Part I of the thesis addressed the optimization of the protocol to generate endochondral bone by BMSCs and the assessment of the formation of bone-cartilage composites by combination of BMSCs with nasal chondrocytes (NCs). To this end, an enzymatically cross-linked and cell-degradable poly(ethylene glycol) (PEG) based hydrogel system served as a scaffolding material. By functionalization of the hydrogel with TGFß3 employing an affinity binding strategy, encapsulated BMSCs were induced to undergo endochondral ossification resulting in the efficient formation of ossicles including a cortical rim and bone marrow upon immediate subcutaneous implantation in immunocompromised mice. This demonstrated that the otherwise needed lengthy in vitro culture step can be circumvented. In bi-layered hydrogels endochondral ossification of BMSCs occurred similarly to the single-layered configuration, while NCs formed cartilaginous tissue, however, unexpectedly acquired hypertrophic features under the influence of the TGFß3 from the BMSC-layer. Replacing TGFß3 with BMP-2 allowed the formation of an osteochondral construct including hyaline cartilage corroborating the potential of our approach to generate cartilage-bone composites. In future, these bi-layered gels need to be tested in an orthotopic model with special focus on how an interface closely resembling the native one can be generated.
Part II of the thesis aimed at elucidating the existence of an expanded BMSC subpopulation with superior chondrogenic differentiation potential. It was hypothesized that retrospective analysis of single clones with high chondrogenic capacity have a different gene expression profile than clones with low capacity and that differential gene expression would guide to prospectively isolate superior chondrogenic potential clones from bulk BMSCs. For one of the tested donors a segregation of clones of high and low CC based on their transcriptomic profile could be observed. Comparison of sorted multiclonal BMSCs based on CD56/NCAM1 - the most promising surface marker identified by the transcriptomic analysis - in chondrogenic in vitro culture assays showed a trend of better chondrogenesis in the CD56+ cells, however, it necessitates confirmation with additional donors. In a further analysis of clones from other donors, intra-donor variability compromised the revelation of transcriptional signatures of clones with high versus low chondrogenic capacity. In future, RNA sequencing as well as cell sorting are required to be performed at earlier time points to exclude confounding effects from extensive cell expansion. Ultimately, identification of a cell subset with superior chondrogenic potential may aid to develop improved BMSC based osteochondral tissue engineering approaches.

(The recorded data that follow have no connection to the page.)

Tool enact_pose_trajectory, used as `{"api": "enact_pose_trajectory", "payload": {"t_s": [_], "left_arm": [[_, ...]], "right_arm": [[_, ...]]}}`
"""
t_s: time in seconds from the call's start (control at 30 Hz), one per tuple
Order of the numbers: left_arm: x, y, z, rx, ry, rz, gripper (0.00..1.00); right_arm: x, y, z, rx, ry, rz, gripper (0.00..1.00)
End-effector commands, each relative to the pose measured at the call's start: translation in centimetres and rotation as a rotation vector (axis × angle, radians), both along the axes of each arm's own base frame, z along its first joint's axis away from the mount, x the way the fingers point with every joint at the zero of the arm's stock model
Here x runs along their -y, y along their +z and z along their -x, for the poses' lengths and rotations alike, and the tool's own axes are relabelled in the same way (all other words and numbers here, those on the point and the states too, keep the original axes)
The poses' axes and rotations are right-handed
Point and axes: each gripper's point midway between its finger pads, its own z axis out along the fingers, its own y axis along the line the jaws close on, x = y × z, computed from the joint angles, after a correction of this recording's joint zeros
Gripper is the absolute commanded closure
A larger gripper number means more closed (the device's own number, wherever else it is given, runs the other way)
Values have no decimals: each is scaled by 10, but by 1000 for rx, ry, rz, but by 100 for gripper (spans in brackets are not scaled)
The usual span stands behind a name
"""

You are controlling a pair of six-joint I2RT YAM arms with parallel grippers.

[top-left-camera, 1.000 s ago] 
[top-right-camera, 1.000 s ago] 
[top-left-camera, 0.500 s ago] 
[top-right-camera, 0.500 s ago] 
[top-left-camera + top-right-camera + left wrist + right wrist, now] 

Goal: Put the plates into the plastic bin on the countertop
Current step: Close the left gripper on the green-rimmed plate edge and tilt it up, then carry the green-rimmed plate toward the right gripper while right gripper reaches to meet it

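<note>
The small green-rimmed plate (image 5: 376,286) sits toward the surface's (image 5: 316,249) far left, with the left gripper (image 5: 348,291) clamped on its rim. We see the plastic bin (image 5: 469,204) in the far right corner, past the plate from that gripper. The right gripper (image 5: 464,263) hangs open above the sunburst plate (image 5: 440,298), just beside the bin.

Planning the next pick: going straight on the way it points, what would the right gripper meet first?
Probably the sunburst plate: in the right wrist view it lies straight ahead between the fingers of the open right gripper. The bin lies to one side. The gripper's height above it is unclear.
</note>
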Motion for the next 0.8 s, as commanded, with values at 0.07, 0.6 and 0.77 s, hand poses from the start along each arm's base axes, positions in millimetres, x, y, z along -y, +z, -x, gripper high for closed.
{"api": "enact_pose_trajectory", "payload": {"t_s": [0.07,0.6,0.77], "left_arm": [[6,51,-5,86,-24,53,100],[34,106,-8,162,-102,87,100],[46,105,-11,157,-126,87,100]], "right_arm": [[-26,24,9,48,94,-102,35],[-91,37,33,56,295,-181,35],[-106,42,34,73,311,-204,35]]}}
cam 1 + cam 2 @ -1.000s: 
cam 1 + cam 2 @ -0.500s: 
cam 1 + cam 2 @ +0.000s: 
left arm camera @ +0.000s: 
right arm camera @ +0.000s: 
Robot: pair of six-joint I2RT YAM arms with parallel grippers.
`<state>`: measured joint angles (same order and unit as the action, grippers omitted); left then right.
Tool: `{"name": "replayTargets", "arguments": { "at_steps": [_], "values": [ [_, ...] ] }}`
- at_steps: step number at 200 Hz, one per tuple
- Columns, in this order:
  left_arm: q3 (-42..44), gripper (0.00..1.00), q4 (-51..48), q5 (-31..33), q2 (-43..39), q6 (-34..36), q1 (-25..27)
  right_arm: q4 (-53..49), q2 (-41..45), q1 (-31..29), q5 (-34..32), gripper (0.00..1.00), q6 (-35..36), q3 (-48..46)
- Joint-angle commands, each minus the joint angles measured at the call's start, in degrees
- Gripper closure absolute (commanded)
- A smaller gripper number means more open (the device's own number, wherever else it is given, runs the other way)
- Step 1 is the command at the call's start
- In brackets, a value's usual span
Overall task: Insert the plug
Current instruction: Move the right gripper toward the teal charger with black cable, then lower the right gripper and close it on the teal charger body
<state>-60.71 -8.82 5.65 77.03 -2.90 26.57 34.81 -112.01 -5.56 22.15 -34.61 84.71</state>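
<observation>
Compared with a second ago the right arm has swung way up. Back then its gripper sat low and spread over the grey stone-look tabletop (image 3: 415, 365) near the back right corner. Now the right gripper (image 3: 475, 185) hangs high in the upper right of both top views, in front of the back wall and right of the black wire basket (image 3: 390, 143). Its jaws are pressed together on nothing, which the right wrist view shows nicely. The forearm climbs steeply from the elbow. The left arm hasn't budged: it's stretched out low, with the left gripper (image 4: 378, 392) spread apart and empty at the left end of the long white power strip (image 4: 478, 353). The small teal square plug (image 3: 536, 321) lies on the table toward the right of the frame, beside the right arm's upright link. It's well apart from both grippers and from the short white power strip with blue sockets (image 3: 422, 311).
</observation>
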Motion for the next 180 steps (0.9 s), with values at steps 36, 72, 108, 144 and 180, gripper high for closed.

Advisors:Zeller, Rolf and Martin, Ivan
Faculties and Departments:03 Faculty of Medicine > Departement Biomedizin > Division of Anatomy > Developmental Genetics (Zeller/Zuniga)
05 Faculty of Science > Departement Biozentrum
UniBasel Contributors:Zeller, Rolf and Martin, Ivan
Item Type:Thesis
Thesis Subtype:Doctoral Thesis
Thesis no:12570
Thesis status:Complete
Number of Pages:1 Online-Ressource (103 Seiten)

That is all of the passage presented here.